Show the Spammers Who is Boss: Use BCC When You Forward, and Other Tips and Tricks

When you send a forward to other people, put the addresses in BCC (blind carbon copy). This prevents spammers from eventually getting a hold of the hundred to two hundred addresses in a forward and misusing them all over the Internet.

If you think this is an isolated problem and won’t happen to you – getting spammed from the address contents of a forward, think again. I’ve ruined two email accounts that had no spam for a long time. One to two days after receiving a forward with many addresses visible in it, I began receiving spams which had no way to block them: nonsense words in nonsense order on the subject line, nonsense names, and a one-time use email address.

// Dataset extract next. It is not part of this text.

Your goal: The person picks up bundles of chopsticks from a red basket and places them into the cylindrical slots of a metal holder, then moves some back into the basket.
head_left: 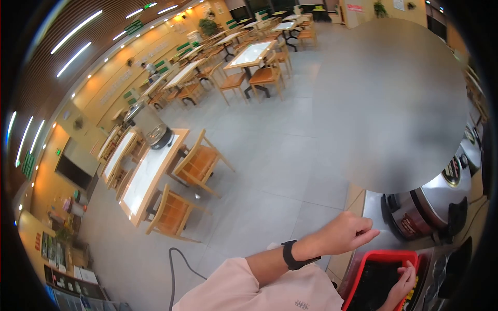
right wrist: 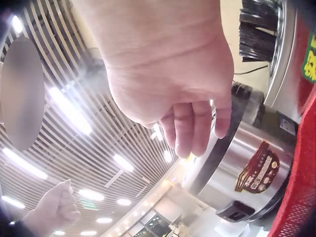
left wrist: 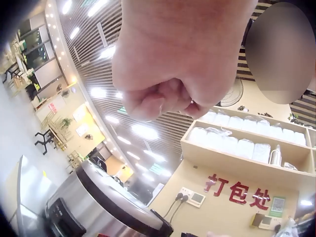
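My left hand [head_left: 346, 234], with a black band [head_left: 295, 255] on its wrist, is held in the air beside the counter. Its fingers are curled in toward the palm, with nothing visible in them, as the left wrist view [left wrist: 168, 94] shows from close up. Over the right side of a red basket [head_left: 358, 269] hangs my right hand [head_left: 400, 291], fingers loosely bent and holding nothing visible. The basket has dark contents. Behind it stands a steel rice cooker [right wrist: 247, 168] with a brown label and a dark lid rim.
A second silver cooker [head_left: 469, 142] stands farther along the counter. Wooden chairs [head_left: 199, 160] and white-topped tables [head_left: 140, 181] fill the room, one bearing a clear dispenser [head_left: 153, 129]. Shelves [left wrist: 247, 153] hold wrapped white stacks. Blurred patches cover part of each view.
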A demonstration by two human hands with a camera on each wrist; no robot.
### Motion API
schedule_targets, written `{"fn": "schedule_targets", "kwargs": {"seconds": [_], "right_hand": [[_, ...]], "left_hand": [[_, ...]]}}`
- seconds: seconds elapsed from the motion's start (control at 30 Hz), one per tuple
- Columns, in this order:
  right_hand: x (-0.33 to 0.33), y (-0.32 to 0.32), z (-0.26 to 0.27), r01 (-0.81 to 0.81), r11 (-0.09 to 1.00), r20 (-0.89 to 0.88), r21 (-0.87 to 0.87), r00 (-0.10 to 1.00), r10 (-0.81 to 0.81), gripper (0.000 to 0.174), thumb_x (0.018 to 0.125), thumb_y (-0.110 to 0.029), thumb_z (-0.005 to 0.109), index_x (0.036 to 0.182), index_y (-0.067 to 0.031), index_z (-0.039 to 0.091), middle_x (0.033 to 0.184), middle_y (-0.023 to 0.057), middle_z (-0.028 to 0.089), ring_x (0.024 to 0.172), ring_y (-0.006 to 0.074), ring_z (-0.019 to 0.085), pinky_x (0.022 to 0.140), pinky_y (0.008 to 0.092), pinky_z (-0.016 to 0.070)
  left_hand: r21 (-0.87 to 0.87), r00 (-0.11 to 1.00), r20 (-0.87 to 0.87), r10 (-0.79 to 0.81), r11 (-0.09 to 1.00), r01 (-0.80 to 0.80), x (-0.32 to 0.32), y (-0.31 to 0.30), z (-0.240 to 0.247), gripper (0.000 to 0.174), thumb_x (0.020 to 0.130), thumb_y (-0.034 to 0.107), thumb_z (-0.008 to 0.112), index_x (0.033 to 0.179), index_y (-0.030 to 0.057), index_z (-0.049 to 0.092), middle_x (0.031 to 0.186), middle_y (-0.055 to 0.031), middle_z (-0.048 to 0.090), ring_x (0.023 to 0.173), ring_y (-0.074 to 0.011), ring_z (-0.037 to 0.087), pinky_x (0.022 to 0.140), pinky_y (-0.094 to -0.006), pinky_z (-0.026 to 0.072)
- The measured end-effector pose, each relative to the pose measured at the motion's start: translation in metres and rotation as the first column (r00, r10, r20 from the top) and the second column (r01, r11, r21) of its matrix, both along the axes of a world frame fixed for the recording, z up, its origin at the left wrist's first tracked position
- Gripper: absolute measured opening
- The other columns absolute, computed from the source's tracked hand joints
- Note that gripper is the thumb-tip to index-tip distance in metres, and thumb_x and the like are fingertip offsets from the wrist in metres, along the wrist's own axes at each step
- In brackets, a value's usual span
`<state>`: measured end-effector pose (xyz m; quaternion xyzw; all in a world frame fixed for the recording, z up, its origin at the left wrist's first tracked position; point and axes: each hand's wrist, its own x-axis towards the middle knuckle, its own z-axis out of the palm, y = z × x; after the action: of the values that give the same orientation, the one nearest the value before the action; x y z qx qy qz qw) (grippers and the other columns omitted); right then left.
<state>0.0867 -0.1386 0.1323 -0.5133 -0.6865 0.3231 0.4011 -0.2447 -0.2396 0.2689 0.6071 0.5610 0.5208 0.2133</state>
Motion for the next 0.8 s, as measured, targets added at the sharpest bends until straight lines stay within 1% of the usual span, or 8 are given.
{"fn": "schedule_targets", "kwargs": {"seconds": [0.07,0.13,0.33,0.4,0.5,0.67,0.73,0.8], "right_hand": [[0.023,-0.01,-0.009,-0.015,0.998,-0.021,-0.064,1.0,0.014,0.039,0.107,-0.025,0.04,0.106,0.0052,0.065,0.08,0.0076,0.064,0.077,0.0141,0.059,0.077,0.0299,0.0465],[0.032,-0.024,-0.008,0.024,1.0,-0.039,0.017,0.999,-0.024,0.04,0.105,-0.023,0.04,0.123,0.0049,0.062,0.078,0.011,0.066,0.073,0.0173,0.06,0.079,0.0334,0.047],[0.031,-0.064,0.042,0.355,0.931,-0.111,-0.078,0.925,-0.363,0.03,0.096,-0.004,0.05,0.121,0.004,0.063,0.08,0.0118,0.07,0.076,0.0178,0.068,0.072,0.0288,0.0525],[0.046,-0.074,0.044,0.424,0.905,-0.025,-0.041,0.905,-0.425,0.026,0.095,-0.005,0.051,0.115,0.0045,0.066,0.081,0.0136,0.071,0.075,0.0196,0.069,0.071,0.0301,0.0532],[0.048,-0.08,0.042,0.528,0.848,0.056,-0.049,0.849,-0.525,0.026,0.098,-0.011,0.049,0.105,0.0028,0.069,0.083,0.0156,0.072,0.077,0.026,0.071,0.072,0.0332,0.0538],[0.024,-0.094,0.062,0.703,0.707,0.1,-0.077,0.711,-0.696,0.021,0.095,-0.012,0.056,0.107,-0.0014,0.069,0.091,0.0185,0.072,0.084,0.0302,0.071,0.075,0.0386,0.0552],[0.008,-0.086,0.056,0.732,0.674,0.174,0.097,0.654,-0.736,0.022,0.094,-0.018,0.061,0.105,-0.0023,0.07,0.097,0.0184,0.071,0.087,0.0348,0.069,0.078,0.0419,0.0549],[-0.016,-0.079,0.069,0.774,0.631,0.173,0.052,0.615,-0.769,0.024,0.094,-0.022,0.061,0.104,-0.0028,0.07,0.098,0.0174,0.071,0.091,0.0361,0.067,0.081,0.0435,0.0537]], "left_hand": [[0.039,1.0,-0.004,-0.018,0.999,0.018,0.01,0.007,-0.01,0.038,0.092,0.017,0.067,0.063,0.0008,0.049,0.052,-0.0143,0.042,0.045,-0.0307,0.038,0.045,-0.0378,0.0334],[0.052,0.999,-0.002,-0.034,0.998,0.034,0.025,0.018,-0.015,0.035,0.091,0.015,0.067,0.065,0.0006,0.05,0.054,-0.0148,0.043,0.045,-0.0307,0.038,0.045,-0.0374,0.034],[-0.079,0.982,0.005,-0.19,0.979,0.19,0.057,0.055,-0.029,0.032,0.088,0.009,0.067,0.063,-0.0008,0.051,0.053,-0.0121,0.043,0.044,-0.0182,0.039,0.044,-0.0331,0.033],[-0.116,0.949,0.008,-0.316,0.942,0.315,0.07,0.076,-0.034,0.031,0.088,0.008,0.066,0.063,-0.0012,0.051,0.053,-0.0112,0.044,0.044,-0.016,0.041,0.044,-0.0319,0.0328],[-0.189,0.888,-0.004,-0.459,0.873,0.45,0.076,0.122,-0.055,0.027,0.088,0.01,0.067,0.067,-0.002,0.055,0.056,-0.0157,0.047,0.047,-0.0242,0.043,0.048,-0.0355,0.0359],[-0.137,0.822,-0.012,-0.569,0.816,0.562,0.088,0.173,-0.054,0.022,0.087,0.005,0.06,0.067,-0.0032,0.058,0.054,-0.0111,0.053,0.048,-0.0166,0.048,0.048,-0.0317,0.0375],[-0.242,0.787,0.061,-0.614,0.756,0.609,0.08,0.203,-0.065,0.022,0.088,0.005,0.057,0.067,-0.0026,0.059,0.055,-0.0092,0.055,0.05,-0.0156,0.052,0.049,-0.031,0.039],[-0.14,0.677,0.085,-0.731,0.664,0.734,0.082,0.227,-0.056,0.025,0.098,0.008,0.052,0.074,0.0001,0.056,0.059,-0.0008,0.049,0.048,-0.0066,0.043,0.044,-0.0232,0.031]]}}
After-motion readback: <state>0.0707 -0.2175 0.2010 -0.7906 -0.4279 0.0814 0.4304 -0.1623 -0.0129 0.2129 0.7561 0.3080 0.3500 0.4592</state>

This may be why forwards got started in the first place: to have a way for spammers to collect email addresses. So be wary and use that blind carbon copy field! As you do sales pitch to all your customers using BCC is an effective way to get past all the spammer try to get a hand on the email addresses of your customers.

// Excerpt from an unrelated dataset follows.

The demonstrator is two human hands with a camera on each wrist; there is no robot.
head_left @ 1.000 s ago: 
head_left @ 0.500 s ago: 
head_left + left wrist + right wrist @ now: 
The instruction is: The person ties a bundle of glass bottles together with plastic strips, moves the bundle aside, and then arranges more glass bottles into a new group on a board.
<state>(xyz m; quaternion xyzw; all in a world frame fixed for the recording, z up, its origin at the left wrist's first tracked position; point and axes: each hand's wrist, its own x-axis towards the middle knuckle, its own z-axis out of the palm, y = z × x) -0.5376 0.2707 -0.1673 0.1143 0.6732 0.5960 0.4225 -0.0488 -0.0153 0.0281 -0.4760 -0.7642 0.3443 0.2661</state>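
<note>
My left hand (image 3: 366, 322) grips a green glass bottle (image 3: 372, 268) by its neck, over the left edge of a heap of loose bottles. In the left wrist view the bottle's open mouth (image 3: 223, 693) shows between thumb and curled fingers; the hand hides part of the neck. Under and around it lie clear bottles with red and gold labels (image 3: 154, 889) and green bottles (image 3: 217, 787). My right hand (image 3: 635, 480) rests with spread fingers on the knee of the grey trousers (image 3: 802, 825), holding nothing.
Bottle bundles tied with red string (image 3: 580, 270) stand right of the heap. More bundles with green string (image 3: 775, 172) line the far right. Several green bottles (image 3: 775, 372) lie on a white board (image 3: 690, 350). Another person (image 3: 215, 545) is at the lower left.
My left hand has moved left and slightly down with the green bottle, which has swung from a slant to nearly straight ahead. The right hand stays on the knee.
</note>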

Also, another way to fight spam is to use Yahoo’s disposable email address function. It is a lot of trouble to set it up at the beginning if you subscribe to many things, but it has saved me multiple problems with spam and the yearly cost is $19.95. The premise is to only give out your email address to real people (who don’t send forwards with addresses showing, that is), and you can create disposable email addresses for anything that might result in spam – website memberships, people who send forwards. If it results in spam, you can track what website has shared your information, and you can delete the disposable address if you want to. At first, I wasn’t willing to spend the money since I would rather get a free email account, but it is totally worth it in the time that I no longer spend going through spam to get to my real mail.

Another way to fight spam is to put your email address on a graphic and not typed into your website with text. Or, put some words in all caps in your email address to trip up spam bots, and then say in parenthesis to remove those words before emailing.

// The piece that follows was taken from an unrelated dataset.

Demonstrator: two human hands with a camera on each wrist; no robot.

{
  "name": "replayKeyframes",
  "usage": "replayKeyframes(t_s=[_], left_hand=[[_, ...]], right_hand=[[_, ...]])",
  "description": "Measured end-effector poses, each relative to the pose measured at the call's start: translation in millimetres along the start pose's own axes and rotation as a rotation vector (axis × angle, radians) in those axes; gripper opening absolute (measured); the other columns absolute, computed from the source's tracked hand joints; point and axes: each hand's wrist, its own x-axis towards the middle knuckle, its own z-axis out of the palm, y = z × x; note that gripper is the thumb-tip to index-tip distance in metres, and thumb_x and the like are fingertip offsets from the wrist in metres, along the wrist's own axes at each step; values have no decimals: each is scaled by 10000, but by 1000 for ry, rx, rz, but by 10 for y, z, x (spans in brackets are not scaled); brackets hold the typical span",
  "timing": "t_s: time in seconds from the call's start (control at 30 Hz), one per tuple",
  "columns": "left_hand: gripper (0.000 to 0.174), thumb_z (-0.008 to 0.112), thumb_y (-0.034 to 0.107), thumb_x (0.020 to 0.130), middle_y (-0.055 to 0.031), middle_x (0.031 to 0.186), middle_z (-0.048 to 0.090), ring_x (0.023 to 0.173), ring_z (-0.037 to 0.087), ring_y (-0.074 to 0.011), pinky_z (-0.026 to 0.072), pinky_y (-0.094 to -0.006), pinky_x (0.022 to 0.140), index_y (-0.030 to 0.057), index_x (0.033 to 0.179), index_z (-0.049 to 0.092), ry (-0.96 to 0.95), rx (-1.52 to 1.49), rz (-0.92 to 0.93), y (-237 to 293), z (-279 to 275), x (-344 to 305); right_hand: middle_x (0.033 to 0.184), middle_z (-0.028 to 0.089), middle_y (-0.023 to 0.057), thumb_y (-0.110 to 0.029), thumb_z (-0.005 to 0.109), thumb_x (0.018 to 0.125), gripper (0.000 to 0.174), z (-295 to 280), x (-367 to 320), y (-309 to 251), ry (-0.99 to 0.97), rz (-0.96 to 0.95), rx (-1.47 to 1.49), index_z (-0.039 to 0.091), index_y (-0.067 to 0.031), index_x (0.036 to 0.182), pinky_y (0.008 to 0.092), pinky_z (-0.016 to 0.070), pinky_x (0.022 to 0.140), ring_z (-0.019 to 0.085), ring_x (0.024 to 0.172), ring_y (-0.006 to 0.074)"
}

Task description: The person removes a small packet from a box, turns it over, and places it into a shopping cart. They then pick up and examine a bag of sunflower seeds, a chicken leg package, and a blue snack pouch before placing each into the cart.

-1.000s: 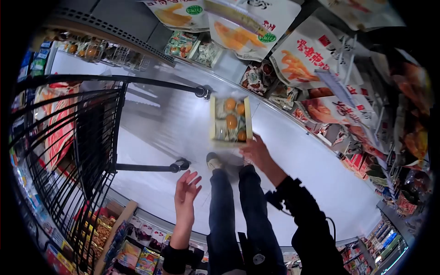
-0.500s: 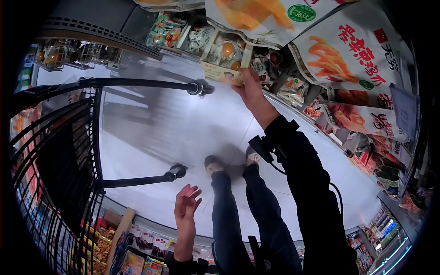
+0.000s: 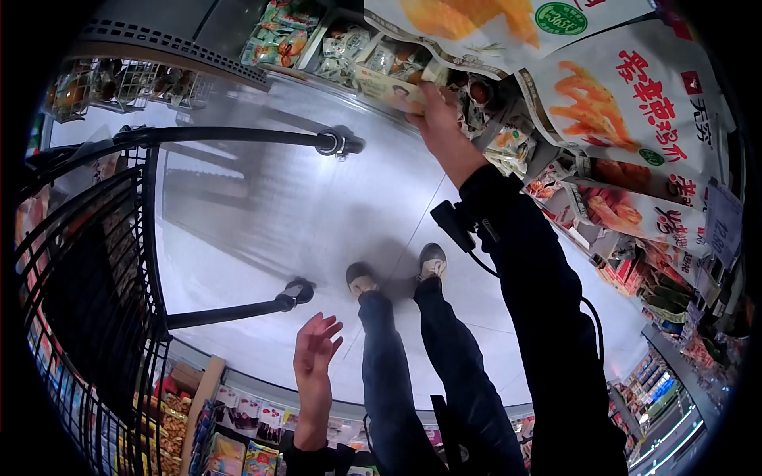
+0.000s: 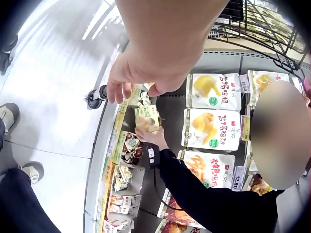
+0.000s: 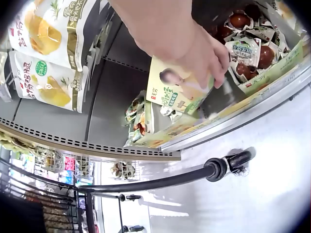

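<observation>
My right hand [image 3: 443, 131] grips the end of a pale yellow cardboard box [image 3: 389, 91], fingers bent over its edge. In the right wrist view the printed side of this box [image 5: 170, 87] faces the camera. It sits in the low front row of the shelf, between a box of wrapped brown eggs [image 5: 266, 57] and other boxes of small packets [image 3: 343, 49]. In the head view, wrapped contents show at its top. My left hand [image 3: 315, 349] hangs over the floor with loosely bent fingers, holding nothing.
A black wire shopping cart [image 3: 151, 238] stands at the left, its wheeled legs reaching across the floor. Large white snack bags [image 3: 587, 103] hang over the shelf's front row. Wire baskets [image 3: 119, 83] hang at the far left; packaged goods [image 3: 258, 456] line the near side.
The right hand has carried the box from over the floor forward into the shelf's front row. My left hand stays loosely held, and the cart has shifted slightly left in view.
</observation>
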Motion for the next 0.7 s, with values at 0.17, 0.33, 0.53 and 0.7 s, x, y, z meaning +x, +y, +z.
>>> replayKeyframes(t_s=[0.17, 0.33, 0.53, 0.7], left_hand=[[386, 448, 234, 883, -134, 1160, 483, 1072, 490, -247, 402, -350, 898, 40, 1213, 400, -10, 3, 3, 10, -16, 59], [400, 446, 231, 882, -143, 1169, 473, 1081, 482, -251, 395, -350, 902, 34, 1224, 385, -37, -7, 8, -3, 4, 86], [427, 452, 249, 881, -140, 1173, 470, 1084, 479, -249, 389, -356, 905, 30, 1238, 367, -49, 16, -9, -24, 52, 111], [429, 454, 243, 879, -137, 1175, 469, 1091, 474, -250, 386, -358, 910, 31, 1241, 363, -64, 15, -13, -63, 115, 142]], right_hand=[[1229, 355, 153, -232, 639, 716, 809, 210, -125, -22, 52, 3, 23, 135, -91, 1334, 455, 395, 874, 421, 1093, 297], [1217, 355, 161, -203, 626, 727, 768, 81, -24, 79, 24, -23, 22, 151, -89, 1320, 469, 390, 878, 405, 1094, 294], [1136, 426, 131, -215, 559, 777, 526, -82, 144, 148, -37, -24, 14, 321, -45, 1214, 432, 417, 844, 443, 1032, 250], [975, 507, 104, -211, 472, 822, 295, -230, 276, 140, -220, -108, -81, 476, -28, 1053, 305, 456, 771, 517, 867, 222]])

Last, but definitely important, is to not buy anything from any company that spams. There are several companies that I had signed up for, for making money by trying products, but they shared my email address and I started getting UK lottery spam, so I will not use or promote them or include them in my legitimate work from home directory. Without the disposable email addresses, I wouldn’t have known where the spam came from.

These are the tips that help me avoid spam on the Internet and I hope they were helpful to you.